> _Task_: Please copy out the full listing that follows exactly; no picture belongs in the copy.

> _Data extract_:
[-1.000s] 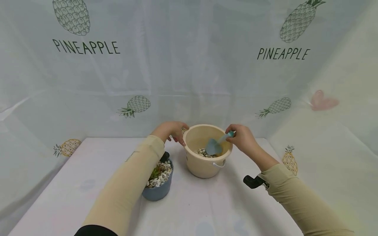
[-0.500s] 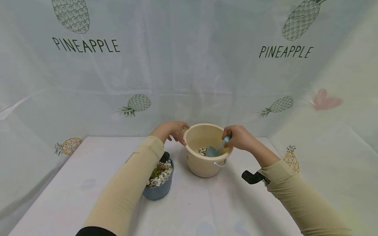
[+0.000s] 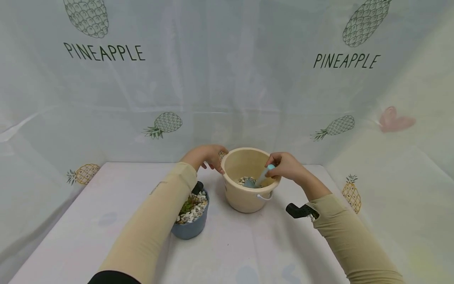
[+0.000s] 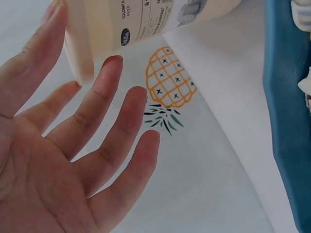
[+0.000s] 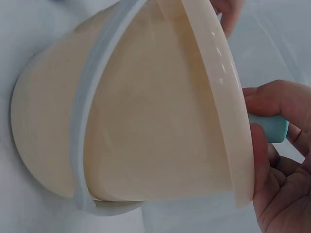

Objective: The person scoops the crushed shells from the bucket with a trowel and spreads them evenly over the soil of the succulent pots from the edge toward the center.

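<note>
My left hand (image 3: 209,156) holds the rim of a cream plastic bucket (image 3: 244,201) at its left side. In the left wrist view its thumb lies against the rim and the other fingers spread by the outer wall. My right hand (image 3: 289,167) pinches the pale teal handle of a small shovel (image 3: 262,177) over the bucket's right rim. The shovel tilts down into the bucket, its blue-grey blade partly among small pebbles (image 3: 242,180). The right wrist view shows only the handle's end, between thumb and fingers; the bucket wall hides the blade.
A blue pot (image 3: 189,229) with a green succulent and pale stones stands left of the bucket, partly behind the left sleeve. The bucket's white bail (image 3: 264,197) hangs at its front right. Pineapple-printed sheeting (image 3: 227,79) rises behind the white tabletop (image 3: 227,252).
The shovel has gone lower into the bucket, and its blade has sunk toward the pebbles. My right hand has moved slightly left and down with it. The left hand keeps its place.
</note>
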`<state>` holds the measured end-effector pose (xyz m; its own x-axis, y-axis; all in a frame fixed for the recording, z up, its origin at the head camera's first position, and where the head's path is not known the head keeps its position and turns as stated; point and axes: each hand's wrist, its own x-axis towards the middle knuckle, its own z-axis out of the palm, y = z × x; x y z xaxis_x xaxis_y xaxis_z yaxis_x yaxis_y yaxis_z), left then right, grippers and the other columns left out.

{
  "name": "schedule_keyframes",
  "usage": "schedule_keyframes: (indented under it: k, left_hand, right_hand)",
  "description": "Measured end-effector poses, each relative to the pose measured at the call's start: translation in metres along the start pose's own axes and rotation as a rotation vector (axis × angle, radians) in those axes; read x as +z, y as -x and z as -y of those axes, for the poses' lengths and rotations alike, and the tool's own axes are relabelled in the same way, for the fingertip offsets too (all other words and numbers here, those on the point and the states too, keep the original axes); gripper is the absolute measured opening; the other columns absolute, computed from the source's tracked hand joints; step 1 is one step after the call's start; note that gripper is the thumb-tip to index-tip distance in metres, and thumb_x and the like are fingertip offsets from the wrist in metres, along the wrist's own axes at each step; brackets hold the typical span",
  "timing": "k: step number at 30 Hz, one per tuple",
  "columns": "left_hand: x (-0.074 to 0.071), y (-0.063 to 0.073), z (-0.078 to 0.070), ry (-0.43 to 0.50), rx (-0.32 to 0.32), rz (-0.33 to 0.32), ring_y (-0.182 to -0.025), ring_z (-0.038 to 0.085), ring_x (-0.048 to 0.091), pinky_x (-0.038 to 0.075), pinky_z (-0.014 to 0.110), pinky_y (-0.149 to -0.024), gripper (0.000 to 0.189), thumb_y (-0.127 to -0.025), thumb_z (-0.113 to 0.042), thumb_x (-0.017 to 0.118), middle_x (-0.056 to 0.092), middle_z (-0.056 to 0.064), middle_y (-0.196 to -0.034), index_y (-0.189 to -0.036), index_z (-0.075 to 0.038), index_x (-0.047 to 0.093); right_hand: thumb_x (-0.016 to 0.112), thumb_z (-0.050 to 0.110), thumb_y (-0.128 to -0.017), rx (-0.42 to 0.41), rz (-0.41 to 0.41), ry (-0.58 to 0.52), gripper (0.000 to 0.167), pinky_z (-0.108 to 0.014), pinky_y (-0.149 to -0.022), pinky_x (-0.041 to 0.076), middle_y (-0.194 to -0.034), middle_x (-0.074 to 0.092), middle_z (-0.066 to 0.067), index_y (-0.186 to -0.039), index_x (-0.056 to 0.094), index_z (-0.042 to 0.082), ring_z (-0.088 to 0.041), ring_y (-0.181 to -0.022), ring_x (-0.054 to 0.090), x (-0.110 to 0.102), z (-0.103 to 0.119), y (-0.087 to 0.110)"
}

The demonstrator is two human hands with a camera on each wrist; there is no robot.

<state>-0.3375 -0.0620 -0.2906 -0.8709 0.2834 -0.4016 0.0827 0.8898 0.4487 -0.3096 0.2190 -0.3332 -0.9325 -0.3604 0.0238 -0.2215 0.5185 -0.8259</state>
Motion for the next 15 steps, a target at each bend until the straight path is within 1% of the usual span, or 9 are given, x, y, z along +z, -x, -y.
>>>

> _Answer_:
[-1.000s] 
[-0.500s] 
[+0.000s] 
[+0.000s] 
[+0.000s] 

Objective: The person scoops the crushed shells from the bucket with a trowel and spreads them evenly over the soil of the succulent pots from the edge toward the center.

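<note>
My left hand (image 3: 209,156) holds the rim of a cream plastic bucket (image 3: 244,201) at its left side. In the left wrist view its thumb lies against the rim and the other fingers spread by the outer wall. My right hand (image 3: 289,167) pinches the pale teal handle of a small shovel (image 3: 262,177) over the bucket's right rim. The shovel tilts down into the bucket, its blue-grey blade partly among small pebbles (image 3: 242,180). The right wrist view shows only the handle's end, between thumb and fingers; the bucket wall hides the blade.
A blue pot (image 3: 189,229) with a green succulent and pale stones stands left of the bucket, partly behind the left sleeve. The bucket's white bail (image 3: 264,197) hangs at its front right. Pineapple-printed sheeting (image 3: 227,79) rises behind the white tabletop (image 3: 227,252).
The shovel has gone lower into the bucket, and its blade has sunk toward the pebbles. My right hand has moved slightly left and down with it. The left hand keeps its place.
</note>
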`<state>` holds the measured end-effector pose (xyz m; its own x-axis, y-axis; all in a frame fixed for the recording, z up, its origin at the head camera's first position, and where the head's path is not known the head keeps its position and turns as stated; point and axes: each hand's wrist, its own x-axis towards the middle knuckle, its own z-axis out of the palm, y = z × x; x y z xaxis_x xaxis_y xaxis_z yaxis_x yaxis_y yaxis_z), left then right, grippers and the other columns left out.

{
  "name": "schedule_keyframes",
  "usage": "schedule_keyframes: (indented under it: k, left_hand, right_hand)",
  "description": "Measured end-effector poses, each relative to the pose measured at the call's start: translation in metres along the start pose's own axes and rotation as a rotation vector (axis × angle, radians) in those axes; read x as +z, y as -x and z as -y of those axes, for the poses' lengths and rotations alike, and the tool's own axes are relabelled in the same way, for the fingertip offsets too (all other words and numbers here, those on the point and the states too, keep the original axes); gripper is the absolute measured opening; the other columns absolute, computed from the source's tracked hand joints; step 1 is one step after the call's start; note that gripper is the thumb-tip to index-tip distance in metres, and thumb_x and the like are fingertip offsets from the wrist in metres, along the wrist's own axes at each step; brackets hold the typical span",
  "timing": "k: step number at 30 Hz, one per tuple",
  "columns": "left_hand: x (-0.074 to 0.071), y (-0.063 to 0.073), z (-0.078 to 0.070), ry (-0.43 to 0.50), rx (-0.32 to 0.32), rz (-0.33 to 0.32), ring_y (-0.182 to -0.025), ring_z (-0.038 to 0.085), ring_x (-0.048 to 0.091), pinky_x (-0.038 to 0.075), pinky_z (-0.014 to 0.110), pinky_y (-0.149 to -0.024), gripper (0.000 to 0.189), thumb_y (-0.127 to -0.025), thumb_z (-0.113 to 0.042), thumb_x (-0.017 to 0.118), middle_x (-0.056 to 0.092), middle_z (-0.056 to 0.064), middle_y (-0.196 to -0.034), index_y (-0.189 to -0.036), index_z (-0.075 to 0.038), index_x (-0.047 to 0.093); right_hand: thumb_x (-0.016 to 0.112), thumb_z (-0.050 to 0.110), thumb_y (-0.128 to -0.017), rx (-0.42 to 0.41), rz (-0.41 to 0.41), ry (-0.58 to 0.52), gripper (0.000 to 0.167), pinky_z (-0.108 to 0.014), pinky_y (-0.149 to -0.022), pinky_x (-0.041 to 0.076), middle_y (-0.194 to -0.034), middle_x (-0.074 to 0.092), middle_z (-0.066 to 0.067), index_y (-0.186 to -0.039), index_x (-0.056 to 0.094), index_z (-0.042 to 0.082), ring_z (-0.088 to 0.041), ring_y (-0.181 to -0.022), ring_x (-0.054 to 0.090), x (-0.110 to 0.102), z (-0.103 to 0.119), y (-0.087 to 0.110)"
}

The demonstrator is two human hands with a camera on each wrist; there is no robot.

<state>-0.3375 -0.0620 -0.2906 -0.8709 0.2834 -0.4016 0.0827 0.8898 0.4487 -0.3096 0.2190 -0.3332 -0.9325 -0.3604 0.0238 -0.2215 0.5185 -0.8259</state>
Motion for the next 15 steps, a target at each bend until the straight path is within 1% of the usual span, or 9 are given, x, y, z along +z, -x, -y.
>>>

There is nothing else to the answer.